A Former Harold Amos Scholar Works to Fix the Factors That Get in the Way of Quality, Patient-Centered Care

A Grantee Story of Ralph Gonzales, MD, MSPH

    • April 22, 2014

The problem. The processes and structures in medical practices—from the front desk to the examination room to follow-up and referral—do not always work together to deliver high quality, patient-centered care.

Ralph Gonzales, MD, MSPH, professor of medicine, and epidemiology and biostatistics at the University of California, San Francisco (UCSF), leads research efforts to identify the human and the organizational factors that get in the way—and to create interventions to fix them. He is an alumnus of Harold Amos Medical Faculty Development Program. The program provides four-year awards for postdoctoral research to physicians and dentists from historically underrepresented groups who are committed to developing careers in academic medicine and dentistry. (See Program Results Report for more information.)

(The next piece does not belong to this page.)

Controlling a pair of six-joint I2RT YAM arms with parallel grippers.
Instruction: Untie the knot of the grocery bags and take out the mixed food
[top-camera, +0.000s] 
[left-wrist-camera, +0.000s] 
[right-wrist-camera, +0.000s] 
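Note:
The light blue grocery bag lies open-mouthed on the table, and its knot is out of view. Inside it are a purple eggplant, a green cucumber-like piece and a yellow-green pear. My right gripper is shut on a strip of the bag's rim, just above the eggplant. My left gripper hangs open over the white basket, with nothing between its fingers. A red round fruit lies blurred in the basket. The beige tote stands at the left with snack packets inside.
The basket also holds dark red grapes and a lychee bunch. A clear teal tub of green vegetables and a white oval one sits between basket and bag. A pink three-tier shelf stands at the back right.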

Process, says Gonzales, “is what doctors do and what patients do. This is about understanding behavior and behavior change.”

Learning from the restaurant business. Born in 1964 to Mexican migrant farm-workers, Gonzales came to California’s Central Valley at the age of six months. As a single parent, Gonzales’ mother gave up farm work and opened a Mexican restaurant, hoping to create a more stable life for her children.

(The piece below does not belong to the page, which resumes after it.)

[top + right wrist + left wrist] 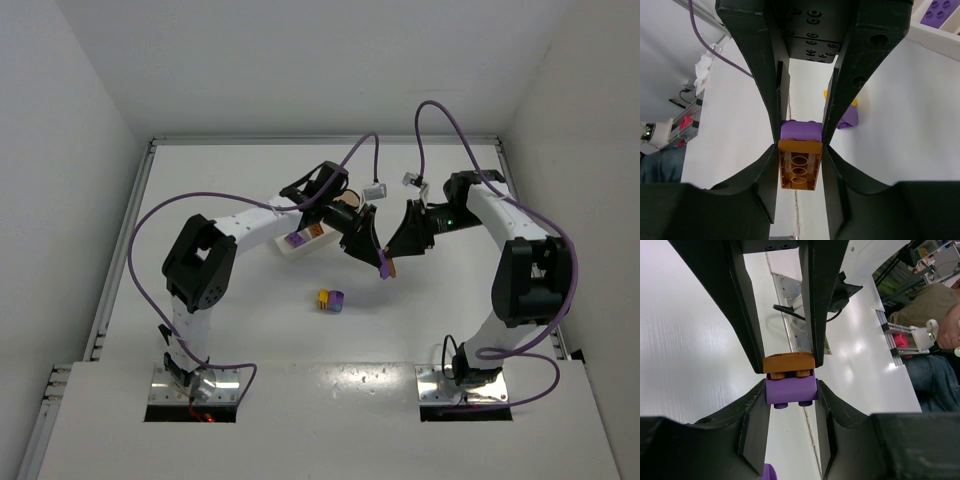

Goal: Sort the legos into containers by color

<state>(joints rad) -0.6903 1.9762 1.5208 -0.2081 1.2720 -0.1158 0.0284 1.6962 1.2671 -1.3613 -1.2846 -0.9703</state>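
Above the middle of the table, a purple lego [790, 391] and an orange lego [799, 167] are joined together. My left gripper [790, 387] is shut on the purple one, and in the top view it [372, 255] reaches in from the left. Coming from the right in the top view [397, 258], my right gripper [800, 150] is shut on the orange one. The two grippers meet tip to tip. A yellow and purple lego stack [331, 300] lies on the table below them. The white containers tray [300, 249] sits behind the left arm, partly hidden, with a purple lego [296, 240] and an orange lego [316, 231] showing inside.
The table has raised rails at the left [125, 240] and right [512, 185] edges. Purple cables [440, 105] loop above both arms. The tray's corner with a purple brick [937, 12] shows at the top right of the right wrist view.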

The family business eventually grew, with restaurants in numerous locations, and Gonzales and his four siblings spent their teenage years bussing tables and waiting on patrons. They learned that everyone had to work together to deliver a good meal and a good experience to diners.

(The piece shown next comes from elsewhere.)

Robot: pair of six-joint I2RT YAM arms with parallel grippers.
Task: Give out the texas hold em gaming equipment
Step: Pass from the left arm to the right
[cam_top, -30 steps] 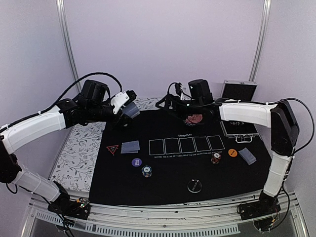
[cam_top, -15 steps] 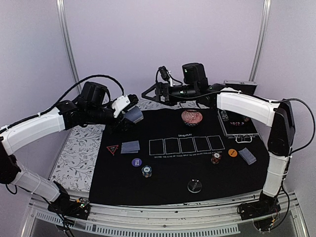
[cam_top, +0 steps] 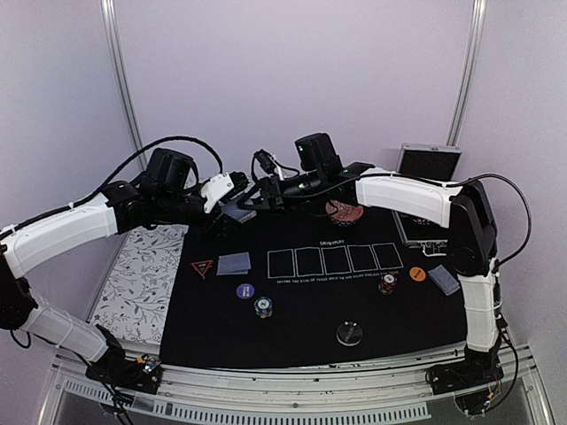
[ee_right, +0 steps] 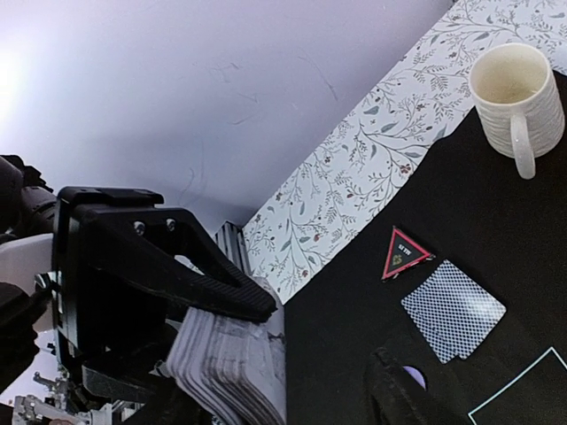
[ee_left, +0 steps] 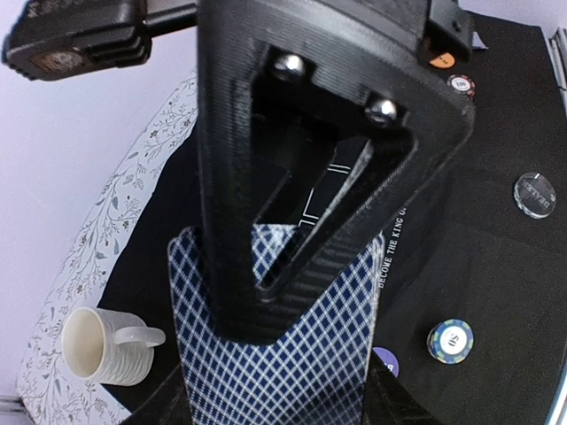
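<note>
As its long axis follows the fingers, the deck is clamped back-up by the left gripper; closure of the right gripper cannot be told.

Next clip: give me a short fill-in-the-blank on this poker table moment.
The left gripper is shut on a deck whose backs are ___ and white. In the top view, the red-edged triangle lies just ___ of the face-down cards. The black mat has a printed row of ___ card outlines.
Missing words: blue; left; five.
</note>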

As he moved through his medical training, Gonzales noticed that health care systems had a lot in common with restaurants. “In terms of staff, you are dealing with people who work out front, nurses and administrators, and you are dealing with the ‘chefs,’ in this case the doctors, who work in the back,” he says, “and often the practice is not set up in such a way that they appreciate each other and work as a team.”

The disconnect affects patient care—just like miscues between a chef and the wait staff can ruin someone’s dining experience. “It is really about customer service and the quality of the product you are providing,” says Gonzales. “A lot of that has been lost in medicine. We're not as customer-oriented as we need to be."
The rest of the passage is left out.